Не знаю, можно ли вообще к этому привыкнуть. И не знаю, что делать, чтобы самой не дожить до такого...
***
Мама просто сидит с закрытыми глазами. В принципе, реагирует, но очень вяло. Сижу, глажу ее. Подходит молоденькая новенькая сиделка. Говорит: привезите, пожалуйста, шампунь и мочалку. Я только челюстью клацаю, потому что мочалку я недавно привозила. Говорю: как же так, была же мочалка. Тут подходит бывалая сиделка и говорит молодой: ты чо? Есть мочалка! Только она там-то лежит, а не в тумбочке. Мы убрали, потому что Светлана Васильевна от нее откусила кусок. Наверное думала, что это печенье.
***
Просидела там минут сорок под непрерывные взывания бабушки, привязанной к креслу-каталке. Бабушка совсем старенькая, и там она новенькая. И вот она так жалобно к каждой проходящей мимо сиделке: "Извините, послушайте меня, пожалуйста!" Все просто молча проходят, полностью игнорируя. Потом она уже на истерической ноте: "я хочу писать! Я очень хочу писать!" И опять молчание, хотя две сиделки сидят прямо рядом. Я уже как уж на сковородке. Но что я сделаю, если они сами всё слышат. Бабушка начинает бить ладонью по столу. Тогда ей говорят: "Елена Сергеевна, у вас памперс, писайте в памперс, никто вас в туалет не повезет". "Я не понимаю", — плачет бабушка. — "Что вы хотите, чтобы я уписалась? Отведите меня в туалет!" "Успокойтесь, вы тут не одна, не мешайте другим людям", — равнодушно отвечают сиделки. И так всё в цикле... Я ушла, а оно так и продолжалось.

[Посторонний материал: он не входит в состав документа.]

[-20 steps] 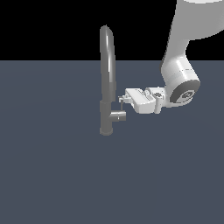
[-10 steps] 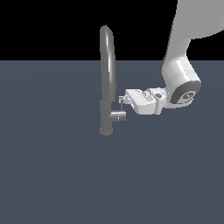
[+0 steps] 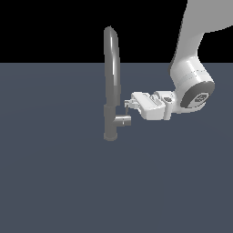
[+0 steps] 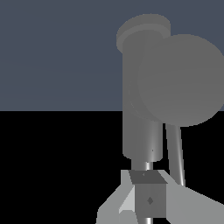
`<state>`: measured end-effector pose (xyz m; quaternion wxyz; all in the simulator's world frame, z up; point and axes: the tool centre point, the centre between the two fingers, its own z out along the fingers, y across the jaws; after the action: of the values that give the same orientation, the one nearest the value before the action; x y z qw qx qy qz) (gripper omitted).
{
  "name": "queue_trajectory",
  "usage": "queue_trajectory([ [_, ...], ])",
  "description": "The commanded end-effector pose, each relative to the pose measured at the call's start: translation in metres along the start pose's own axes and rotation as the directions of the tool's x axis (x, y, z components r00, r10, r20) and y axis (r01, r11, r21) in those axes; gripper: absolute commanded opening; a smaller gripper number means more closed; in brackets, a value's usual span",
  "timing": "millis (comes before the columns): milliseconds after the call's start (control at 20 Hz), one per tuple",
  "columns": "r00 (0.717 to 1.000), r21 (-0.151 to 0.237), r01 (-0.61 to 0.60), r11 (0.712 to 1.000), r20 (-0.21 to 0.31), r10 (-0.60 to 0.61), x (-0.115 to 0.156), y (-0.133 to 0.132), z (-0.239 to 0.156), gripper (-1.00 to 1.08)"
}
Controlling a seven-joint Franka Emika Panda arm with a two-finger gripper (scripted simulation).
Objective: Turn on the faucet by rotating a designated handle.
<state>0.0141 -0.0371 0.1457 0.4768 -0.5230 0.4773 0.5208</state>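
The faucet (image 3: 110,82) is a tall grey gooseneck tap standing upright on the dark floor. A short stub (image 3: 123,120) sticks out of its base toward the exterior view's right. The handle (image 3: 126,110) is a thin pin rising from that stub. My gripper (image 3: 128,104) reaches in level from the exterior view's right, with its tips at the top of the pin. In the wrist view the stub's round end (image 4: 181,81) and the pin (image 4: 175,153) are close. The fingers (image 4: 148,200) look closed together, and the pin runs beside them, not between them.
The dark grey floor (image 3: 54,182) spreads flat around the faucet. My white arm (image 3: 191,86) comes down from the upper part of the exterior view's right. Nothing else stands nearby.
Almost nothing has changed. The wrist has shifted very slightly to the exterior view's right, and the fingertips stay at the handle pin.
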Motion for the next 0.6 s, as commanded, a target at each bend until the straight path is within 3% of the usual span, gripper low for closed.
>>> queue_trajectory([
  [0,1.000,-0.001,-0.001,1.000,0.001,0.001,0.000,0.006,0.000,-1.00],
  [450,1.000,-0.003,-0.001,1.000,0.002,0.001,0.000,0.034,0.000,-1.00],
  [550,1.000,0.001,0.011,1.000,-0.003,-0.011,-0.003,0.026,0.000,-1.00],
])
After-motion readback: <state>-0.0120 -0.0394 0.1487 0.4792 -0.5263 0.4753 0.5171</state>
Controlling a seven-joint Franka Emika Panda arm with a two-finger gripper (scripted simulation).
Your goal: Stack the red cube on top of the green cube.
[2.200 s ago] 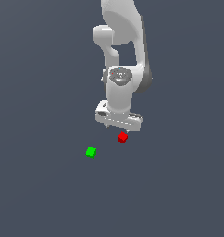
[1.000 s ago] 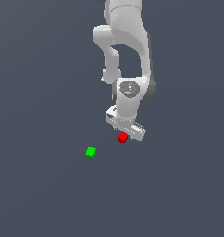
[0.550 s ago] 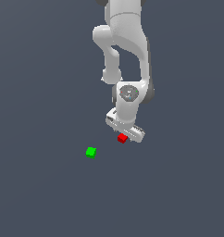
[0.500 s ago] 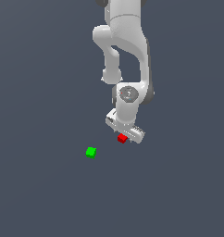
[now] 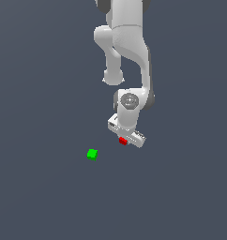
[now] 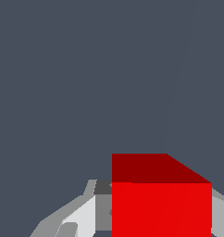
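A flat, dark slate-grey counter (image 5: 40,197) fills the whole scene, plain and unmarked in both views. Over it comes the big white jointed robot arm (image 5: 127,51), dropping from the top of the exterior view and bending down to a round grey-capped wrist. Below that wrist sits the white pincer (image 5: 124,139), tilted, and it's clamped on the tiny bright red cube (image 5: 123,140), which peeks out at its lower edge. The wrist view confirms it: the red cube (image 6: 161,199) sits large and close, with pale grey fingers (image 6: 81,213) hugging it on either side. Whether the cube touches the counter, I can't tell. Off toward the exterior view's left and a little lower in the picture, the tiny bright green cube (image 5: 92,154) rests alone on the counter, well apart from the pincer.
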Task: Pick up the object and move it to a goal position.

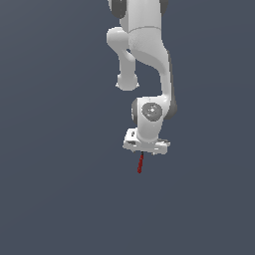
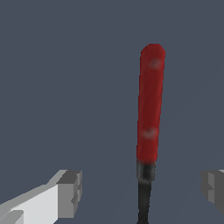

Я думаю, если я попаду в ад, то он для меня будет именно таким. В тяжелых душных снах я постоянно ищу туалет и не нахожу. А для этой несчастной Елены Сергеевны это явь.
***
Когда я говорю психологу, что я на это не подписывалась, и почему у человека нет права выбора, рождаться ему или нет, он только смеется. Но что-то мне не смешно.
Не, на самом деле, он не смеется, но и ответить ничего не может. А что тут ответишь?